The Directors currently have a general authority to allot new shares in the Company and to grant rights to subscribe for, or convert any securities into, shares. This authority is, however, due to expire at the 2022 Annual General Meeting and the Board would like to renew it to provide the Directors with flexibility to allot new shares and grant rights up until the Company's next Annual General Meeting within the limits prescribed by the Investment Association.
The Investment Association's guidelines on directors' allotment authority state that the Association's members will regard as routine any proposal at a general meeting to seek a general authority to allot an amount up to two-thirds of the existing share capital, provided that any amount in excess of one-third of the existing share capital is applied to fully pre-emptive rights issues only.
Accordingly, if passed, this resolution will authorise the Directors to allot (or grant rights over) new shares in the Company (i) in connection with a rights issue in favour of ordinary shareholders up to an aggregate nominal amount of £413,650.59 (representing approximately 66% of the Company's issued ordinary share capital as of 8 August 2022 (being the latest practicable date prior to publication of this document)) (such amount being reduced by any shares allotted or rights granted under sub-paragraph (a) of the resolution); and (ii) in other situations up to an aggregate nominal amount of £206,825.30 (representing approximately 33% of the Company's issued ordinary share capital as of 8 August 2022 (being the latest practicable date prior to publication of this document)) (such amount being reduced by the amount of any shares allotted or rights granted under sub-paragraph (b) of the resolution in excess of 33% of the Company's issued ordinary share capital). In each case, the authority lasts until the close of business on 30 September 2023 or, if earlier, until the end of the next Annual General Meeting. These authorities succeed those granted in 2021.
The Directors have no current intention to exercise these authorities; however it is considered prudent to maintain the flexibility that these authorities provide (especially in case appropriate opportunities arise).
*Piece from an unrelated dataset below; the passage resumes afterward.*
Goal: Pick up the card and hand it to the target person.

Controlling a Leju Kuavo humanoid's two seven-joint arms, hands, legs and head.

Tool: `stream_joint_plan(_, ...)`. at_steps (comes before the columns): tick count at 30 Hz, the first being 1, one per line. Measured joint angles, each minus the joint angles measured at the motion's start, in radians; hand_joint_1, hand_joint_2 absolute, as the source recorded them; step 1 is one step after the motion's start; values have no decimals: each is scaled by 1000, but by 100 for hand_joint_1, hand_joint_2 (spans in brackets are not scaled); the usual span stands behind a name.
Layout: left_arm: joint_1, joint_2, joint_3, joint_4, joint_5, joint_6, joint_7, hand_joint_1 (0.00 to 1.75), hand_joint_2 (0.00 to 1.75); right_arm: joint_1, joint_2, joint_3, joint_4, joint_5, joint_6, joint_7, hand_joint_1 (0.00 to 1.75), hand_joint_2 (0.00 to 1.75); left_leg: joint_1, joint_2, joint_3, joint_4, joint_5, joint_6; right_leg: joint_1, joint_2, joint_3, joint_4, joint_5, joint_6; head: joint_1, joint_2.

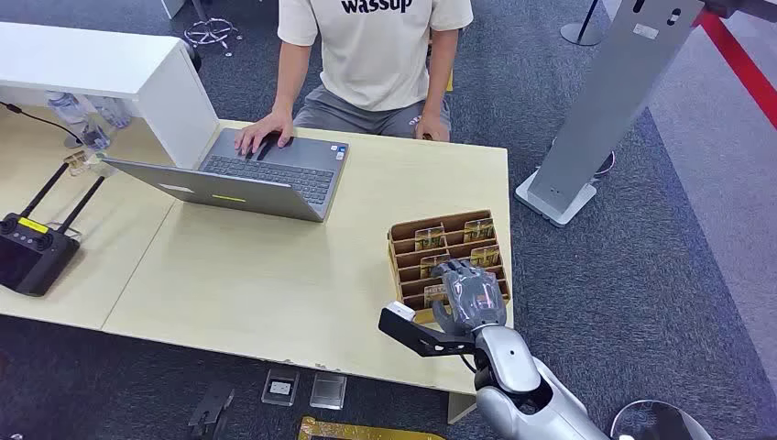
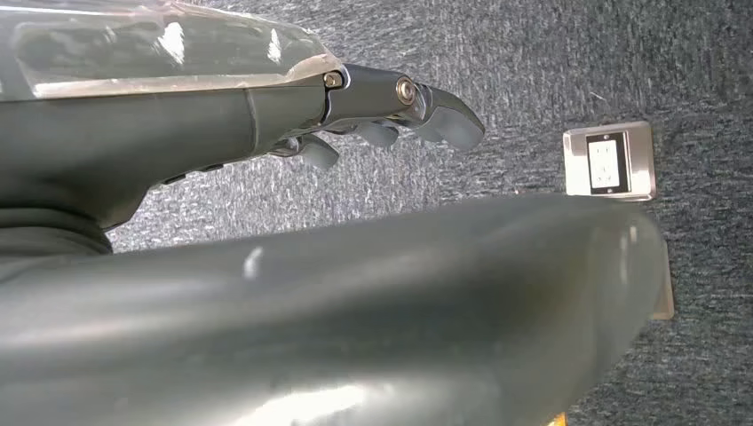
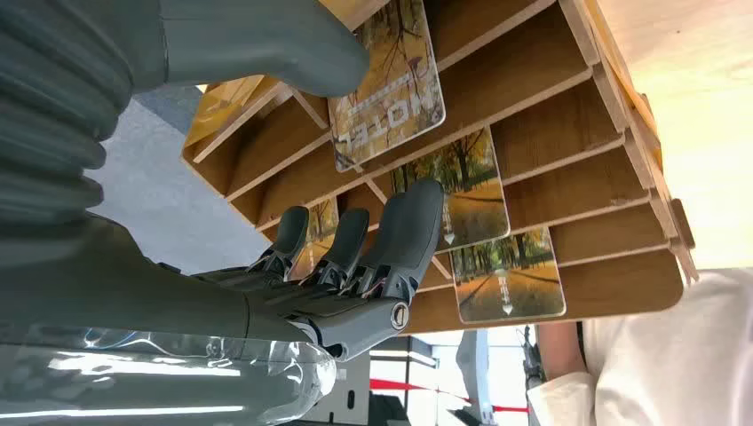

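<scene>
Here the pale wooden surface (image 1: 275,275) runs across the head view, with grey carpet (image 1: 641,275) around it. A person (image 1: 376,55) in a cream shirt sits at its far edge, one hand (image 1: 264,130) on the keyboard of an open grey laptop (image 1: 247,179). A slanted grey stand (image 1: 605,110) rises from the carpet to the right. A black controller (image 1: 32,252) with two antennas lies near the surface's left edge.

Near the front right corner of the surface stands a slotted wooden rack (image 1: 408,240), holding several cards upright in its rows. The right hand (image 1: 469,295) reaches into the rack from the near side. In the right wrist view its thumb (image 3: 266,44) lies against a card (image 3: 386,84) marked HOTEL, while the darker fingers (image 3: 404,231) rest on the slats beside other cards (image 3: 506,275); the card is still in its slot, and I cannot tell whether the hand is gripping it.

The left hand (image 2: 382,111) hangs over the carpet, fingers loosely curled, holding nothing, near a floor socket (image 2: 608,161).
</scene>
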Motion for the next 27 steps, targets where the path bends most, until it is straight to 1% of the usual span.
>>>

If they do exercise these authorities, the Directors intend to follow best practice regarding their use, as recommended by the Investment Association.
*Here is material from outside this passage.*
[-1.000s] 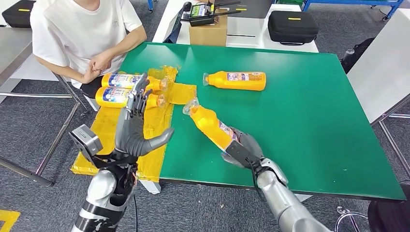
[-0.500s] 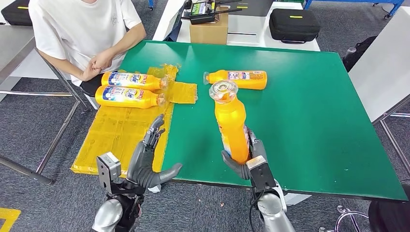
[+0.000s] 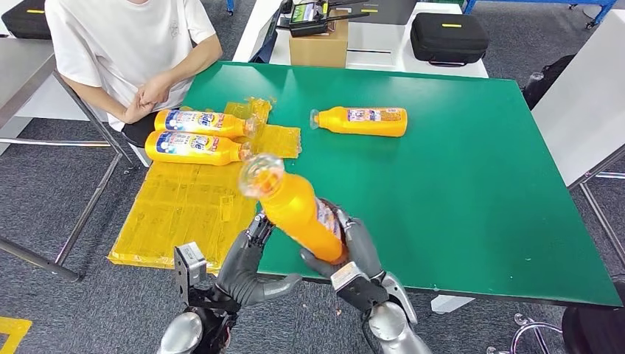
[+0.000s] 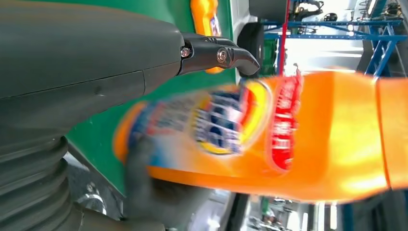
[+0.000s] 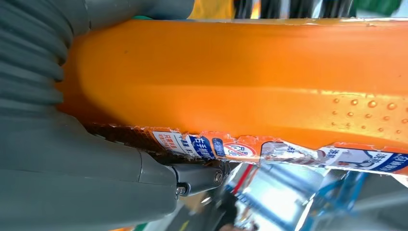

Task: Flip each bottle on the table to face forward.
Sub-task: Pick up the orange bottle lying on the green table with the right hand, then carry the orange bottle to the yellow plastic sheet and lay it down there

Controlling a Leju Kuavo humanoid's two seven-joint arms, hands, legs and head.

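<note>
right hand (image 3: 352, 247) grips tilted orange bottle (image 3: 301, 214) | left hand (image 3: 249, 267) spread, empty, beside it

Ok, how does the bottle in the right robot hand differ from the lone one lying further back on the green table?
The held bottle is lifted off the table and tilted, gripped by the right robot hand; the lone bottle lies flat on the green table, untouched. The held bottle's cap points up and toward the robot's left; the lone bottle's cap points left along the table. Both are orange with labels.
</note>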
As of 8 August 2022, the Company did not hold any treasury shares.
The Company currently operates a UK tax advantaged Share Incentive Plan (the UK SIP), under which all eligible UK employees may be awarded shares with a value of up to £3,600 per year. The Company would like to implement a similar arrangement for employees in the United States of America and can mirror the structure of UK SIP share awards by granting conditional share awards under the Kainos Group Performance Share Plan (the PSP).
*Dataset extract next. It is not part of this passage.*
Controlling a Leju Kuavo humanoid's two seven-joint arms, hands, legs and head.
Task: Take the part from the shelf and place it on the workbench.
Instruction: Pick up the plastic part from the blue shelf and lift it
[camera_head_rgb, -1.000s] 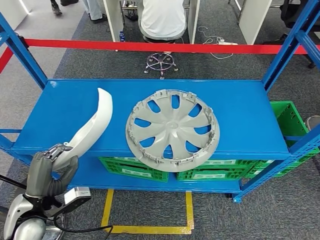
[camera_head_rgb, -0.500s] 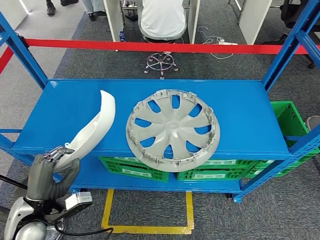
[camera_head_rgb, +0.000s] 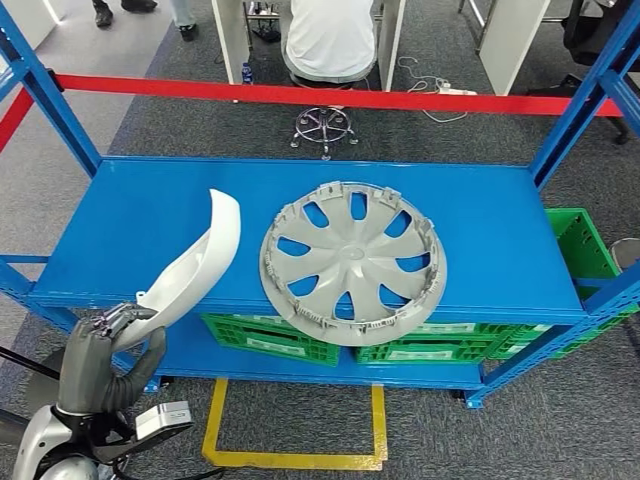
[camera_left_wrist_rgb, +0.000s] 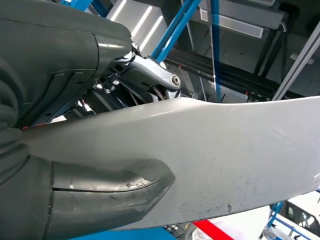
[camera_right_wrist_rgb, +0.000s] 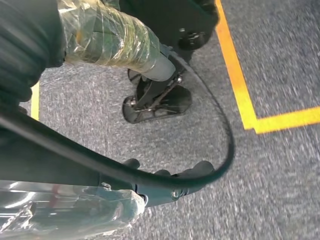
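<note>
One white part (camera_head_rgb: 192, 265) in left hand (camera_head_rgb: 102, 360).

A grey hubcap (camera_head_rgb: 353, 262) is laid flat on the blue shelf (camera_head_rgb: 490, 235), green crates (camera_head_rgb: 268, 335) are stored beneath it, and a red barrier tape (camera_head_rgb: 302, 95) is stretched before a seated person (camera_head_rgb: 330, 38) behind.

The blue shelf (camera_head_rgb: 483, 235) was viewed from above; the white part (camera_head_rgb: 198, 266) was seen close from the left wrist; carpet (camera_right_wrist_rgb: 279, 190) below the right.
</note>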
However the Company is obliged to set performance conditions for awards granted under the PSP and the Company is therefore seeking your approval for amendments to the PSP to remove the obligation to set performance conditions for awards which the Company has designated as "all-employee free share awards".
A summary of the proposed amendments to the PSP is set out in Appendix 3.
The Company currently operates the Kainos Group plc SAYE Plan for all eligible employees in the UK and wishes to implement a similar arrangement for employees in the USA. The Company proposes to implement an Employee Stock Purchase Plan (the ESPP Sub-Plan) for all eligible employees in the USA. The ESPP Sub-Plan is similar in nature to the SAYE and provides the opportunity for employees to acquire shares in the Company in a tax advantaged manner.
To satisfy certain tax and securities laws requirements in the USA, the Company is required to obtain shareholder approval for the ESPP Sub-Plan. A summary of the principal terms of the ESPP Sub-Plan is included in Appendix 4.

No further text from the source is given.